#### [What is expected]
Copy exactly, please, each line of the data below until the line that contains "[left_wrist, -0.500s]" has been copied, beginning at the top.

++++ Information

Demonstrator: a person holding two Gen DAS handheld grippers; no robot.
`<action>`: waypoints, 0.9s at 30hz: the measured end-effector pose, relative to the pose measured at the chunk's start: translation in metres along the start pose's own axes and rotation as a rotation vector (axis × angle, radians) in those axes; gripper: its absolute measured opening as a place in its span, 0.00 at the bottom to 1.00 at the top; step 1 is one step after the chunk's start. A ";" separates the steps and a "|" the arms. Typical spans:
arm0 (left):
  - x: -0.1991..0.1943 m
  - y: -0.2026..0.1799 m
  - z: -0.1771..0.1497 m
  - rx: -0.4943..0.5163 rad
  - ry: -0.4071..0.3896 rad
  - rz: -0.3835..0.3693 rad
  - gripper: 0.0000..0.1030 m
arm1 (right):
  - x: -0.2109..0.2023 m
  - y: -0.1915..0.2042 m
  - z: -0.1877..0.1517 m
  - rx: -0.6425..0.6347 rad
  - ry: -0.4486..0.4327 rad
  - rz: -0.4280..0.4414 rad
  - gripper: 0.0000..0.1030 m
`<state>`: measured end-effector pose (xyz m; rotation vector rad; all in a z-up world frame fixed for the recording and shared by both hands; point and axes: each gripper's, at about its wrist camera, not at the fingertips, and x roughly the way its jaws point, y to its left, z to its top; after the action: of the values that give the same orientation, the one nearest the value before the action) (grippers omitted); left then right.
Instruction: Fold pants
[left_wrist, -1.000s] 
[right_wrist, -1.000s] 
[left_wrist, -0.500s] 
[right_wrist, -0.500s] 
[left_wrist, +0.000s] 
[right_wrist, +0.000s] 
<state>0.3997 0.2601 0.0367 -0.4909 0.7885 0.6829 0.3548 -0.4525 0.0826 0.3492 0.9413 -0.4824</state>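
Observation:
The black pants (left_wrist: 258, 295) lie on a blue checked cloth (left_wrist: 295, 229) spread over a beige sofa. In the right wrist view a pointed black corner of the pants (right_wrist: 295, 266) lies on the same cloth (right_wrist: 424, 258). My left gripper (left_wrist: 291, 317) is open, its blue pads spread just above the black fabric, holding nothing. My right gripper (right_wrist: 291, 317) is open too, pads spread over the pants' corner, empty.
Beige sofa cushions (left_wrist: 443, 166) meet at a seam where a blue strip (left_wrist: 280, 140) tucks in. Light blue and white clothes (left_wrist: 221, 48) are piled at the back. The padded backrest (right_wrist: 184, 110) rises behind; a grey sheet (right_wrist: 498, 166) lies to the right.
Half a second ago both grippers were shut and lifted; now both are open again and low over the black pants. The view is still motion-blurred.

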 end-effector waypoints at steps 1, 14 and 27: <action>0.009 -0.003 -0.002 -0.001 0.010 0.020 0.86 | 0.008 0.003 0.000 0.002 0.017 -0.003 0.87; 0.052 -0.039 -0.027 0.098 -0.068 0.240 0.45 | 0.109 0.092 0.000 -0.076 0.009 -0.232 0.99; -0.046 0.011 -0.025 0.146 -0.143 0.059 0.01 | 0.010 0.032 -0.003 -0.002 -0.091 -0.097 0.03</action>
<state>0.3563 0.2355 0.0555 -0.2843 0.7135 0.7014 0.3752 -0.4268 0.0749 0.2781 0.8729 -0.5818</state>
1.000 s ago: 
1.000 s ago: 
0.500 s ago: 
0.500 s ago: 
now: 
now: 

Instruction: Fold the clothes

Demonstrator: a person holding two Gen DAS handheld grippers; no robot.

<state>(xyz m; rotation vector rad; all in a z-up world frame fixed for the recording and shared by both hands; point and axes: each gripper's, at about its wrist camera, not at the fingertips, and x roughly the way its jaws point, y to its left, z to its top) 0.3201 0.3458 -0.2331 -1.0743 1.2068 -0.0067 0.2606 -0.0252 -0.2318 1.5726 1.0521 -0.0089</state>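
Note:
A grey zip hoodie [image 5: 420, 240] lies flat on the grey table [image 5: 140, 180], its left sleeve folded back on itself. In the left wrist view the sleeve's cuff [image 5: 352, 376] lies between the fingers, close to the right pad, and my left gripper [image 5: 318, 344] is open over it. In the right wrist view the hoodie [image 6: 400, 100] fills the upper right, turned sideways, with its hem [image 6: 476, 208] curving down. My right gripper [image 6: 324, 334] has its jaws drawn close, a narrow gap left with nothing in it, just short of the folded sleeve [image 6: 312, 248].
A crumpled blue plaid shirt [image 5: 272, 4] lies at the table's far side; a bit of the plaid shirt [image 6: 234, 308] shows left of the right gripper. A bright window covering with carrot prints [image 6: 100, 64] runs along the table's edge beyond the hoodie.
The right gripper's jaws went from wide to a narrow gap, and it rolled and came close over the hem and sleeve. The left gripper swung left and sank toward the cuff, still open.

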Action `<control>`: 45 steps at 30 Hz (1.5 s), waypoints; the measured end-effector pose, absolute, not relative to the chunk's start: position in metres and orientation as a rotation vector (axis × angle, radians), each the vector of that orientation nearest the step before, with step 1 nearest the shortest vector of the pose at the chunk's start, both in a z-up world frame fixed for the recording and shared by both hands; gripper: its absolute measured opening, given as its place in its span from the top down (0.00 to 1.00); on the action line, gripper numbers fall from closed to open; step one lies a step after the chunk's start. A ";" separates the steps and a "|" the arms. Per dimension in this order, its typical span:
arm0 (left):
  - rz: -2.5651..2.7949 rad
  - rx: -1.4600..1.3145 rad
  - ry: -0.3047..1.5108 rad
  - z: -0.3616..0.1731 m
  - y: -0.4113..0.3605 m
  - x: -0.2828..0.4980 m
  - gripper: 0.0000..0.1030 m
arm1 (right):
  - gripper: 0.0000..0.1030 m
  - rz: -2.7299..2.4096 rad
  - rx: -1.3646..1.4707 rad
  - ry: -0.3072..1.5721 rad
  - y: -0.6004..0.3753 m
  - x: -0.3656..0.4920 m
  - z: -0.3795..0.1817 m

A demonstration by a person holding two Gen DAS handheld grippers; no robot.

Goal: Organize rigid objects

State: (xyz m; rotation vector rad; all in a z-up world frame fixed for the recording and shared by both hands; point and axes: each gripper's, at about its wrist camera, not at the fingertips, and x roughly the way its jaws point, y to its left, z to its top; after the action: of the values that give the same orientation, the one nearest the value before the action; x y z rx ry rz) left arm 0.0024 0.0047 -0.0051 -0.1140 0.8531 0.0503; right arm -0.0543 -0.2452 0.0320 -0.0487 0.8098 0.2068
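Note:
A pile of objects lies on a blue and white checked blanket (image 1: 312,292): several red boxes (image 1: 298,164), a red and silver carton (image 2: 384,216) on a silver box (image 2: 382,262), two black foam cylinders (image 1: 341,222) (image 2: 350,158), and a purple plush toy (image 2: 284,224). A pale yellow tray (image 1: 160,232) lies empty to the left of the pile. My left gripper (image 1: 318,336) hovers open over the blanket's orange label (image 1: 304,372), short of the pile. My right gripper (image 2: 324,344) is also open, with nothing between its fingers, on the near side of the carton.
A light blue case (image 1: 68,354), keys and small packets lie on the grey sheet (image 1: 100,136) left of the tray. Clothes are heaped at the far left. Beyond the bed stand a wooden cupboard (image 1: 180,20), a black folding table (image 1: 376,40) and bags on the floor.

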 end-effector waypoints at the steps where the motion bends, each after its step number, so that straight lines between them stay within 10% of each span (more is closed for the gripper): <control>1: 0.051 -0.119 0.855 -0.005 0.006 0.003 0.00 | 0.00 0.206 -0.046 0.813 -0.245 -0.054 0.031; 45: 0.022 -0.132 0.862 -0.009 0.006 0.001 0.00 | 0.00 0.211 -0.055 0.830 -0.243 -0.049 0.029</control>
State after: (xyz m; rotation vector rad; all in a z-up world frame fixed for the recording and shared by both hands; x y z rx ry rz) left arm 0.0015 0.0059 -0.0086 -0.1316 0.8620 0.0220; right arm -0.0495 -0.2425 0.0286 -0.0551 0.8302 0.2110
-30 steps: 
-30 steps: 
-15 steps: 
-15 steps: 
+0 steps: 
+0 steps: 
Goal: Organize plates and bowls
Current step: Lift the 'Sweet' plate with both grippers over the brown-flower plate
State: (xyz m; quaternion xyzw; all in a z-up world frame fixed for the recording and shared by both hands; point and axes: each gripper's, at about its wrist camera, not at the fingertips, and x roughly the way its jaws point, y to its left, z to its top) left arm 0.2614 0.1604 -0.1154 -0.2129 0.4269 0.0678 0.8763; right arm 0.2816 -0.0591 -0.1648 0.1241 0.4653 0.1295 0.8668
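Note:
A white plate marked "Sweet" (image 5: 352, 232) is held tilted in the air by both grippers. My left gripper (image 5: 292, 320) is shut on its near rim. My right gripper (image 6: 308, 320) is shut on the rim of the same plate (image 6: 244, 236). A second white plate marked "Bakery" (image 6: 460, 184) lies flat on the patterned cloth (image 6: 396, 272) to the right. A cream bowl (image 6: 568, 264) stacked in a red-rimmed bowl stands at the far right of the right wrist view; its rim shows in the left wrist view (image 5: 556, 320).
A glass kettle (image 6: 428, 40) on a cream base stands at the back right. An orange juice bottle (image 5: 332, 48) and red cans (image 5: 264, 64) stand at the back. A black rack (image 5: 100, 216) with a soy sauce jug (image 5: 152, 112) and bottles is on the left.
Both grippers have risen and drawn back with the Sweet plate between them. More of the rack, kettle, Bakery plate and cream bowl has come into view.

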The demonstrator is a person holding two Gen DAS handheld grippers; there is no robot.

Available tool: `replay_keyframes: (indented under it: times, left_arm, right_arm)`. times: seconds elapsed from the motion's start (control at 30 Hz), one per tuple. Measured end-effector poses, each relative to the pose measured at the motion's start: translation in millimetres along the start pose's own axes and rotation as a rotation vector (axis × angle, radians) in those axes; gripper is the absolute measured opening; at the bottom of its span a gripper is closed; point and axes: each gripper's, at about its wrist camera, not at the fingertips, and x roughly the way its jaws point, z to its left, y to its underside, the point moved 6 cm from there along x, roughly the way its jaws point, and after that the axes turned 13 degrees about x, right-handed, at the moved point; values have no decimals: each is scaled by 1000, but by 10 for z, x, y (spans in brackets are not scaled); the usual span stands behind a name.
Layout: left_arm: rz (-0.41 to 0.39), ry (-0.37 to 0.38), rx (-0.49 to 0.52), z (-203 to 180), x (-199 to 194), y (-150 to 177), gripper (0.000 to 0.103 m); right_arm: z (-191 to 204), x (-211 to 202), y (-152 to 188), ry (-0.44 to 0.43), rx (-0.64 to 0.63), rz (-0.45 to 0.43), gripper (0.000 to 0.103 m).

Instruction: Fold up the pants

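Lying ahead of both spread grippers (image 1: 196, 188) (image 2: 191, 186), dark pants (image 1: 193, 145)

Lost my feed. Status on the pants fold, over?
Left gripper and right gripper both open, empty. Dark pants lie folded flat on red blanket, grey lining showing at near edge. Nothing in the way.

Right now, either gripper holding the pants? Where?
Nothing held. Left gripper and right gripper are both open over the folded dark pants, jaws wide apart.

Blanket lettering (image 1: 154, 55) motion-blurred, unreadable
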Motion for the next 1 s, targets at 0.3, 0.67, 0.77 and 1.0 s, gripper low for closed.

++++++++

#### [Expected output]
Demonstrator: a person holding two Gen DAS handheld grippers; no robot.
`<action>`: waypoints, 0.9s at 30hz: the measured end-effector pose, relative to the pose measured at the chunk's start: translation in metres along the start pose's own axes and rotation as a rotation vector (axis × angle, radians) in those axes; gripper: its absolute measured opening as a place in its span, 0.00 at the bottom to 1.00 at the top; step 1 is one step after the chunk's start. A ";" separates the steps and a "|" the arms. Typical spans:
arm0 (left):
  - x: -0.1991..0.1943 m
  - y: -0.2026..0.1799 m
  - z: -0.1771..0.1497 m
  - rx: -0.4943..0.5163 rad
  - ry: -0.4071..0.3896 rad
  - rz: -0.3835..0.3693 rad
  - gripper: 0.0000..0.1030 m
arm1 (right):
  - x: -0.2109..0.2023 m
  - y: -0.1915..0.2042 m
  - z: -0.1877..0.1517 m
  - rx: -0.6425..0.6347 rad
  - ry: -0.4486..0.4327 rad
  - rz: -0.4280..0.4414 rad
  - gripper: 0.0000..0.1030 m
`<state>`: measured end-effector pose (xyz m; rotation vector rad; all in a z-up world frame fixed for the recording and shared by both hands; point and axes: each gripper's, at about its wrist camera, not at the fingertips, and x roughly the way its jaws point, y to its left, z to its top; after the action: of the values that give the same orientation, the one nearest the value before the action) (grippers omitted); left then right.
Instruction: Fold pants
[left_wrist, -1.000s] 
[right_wrist, -1.000s] 
[left_wrist, -0.500s] 

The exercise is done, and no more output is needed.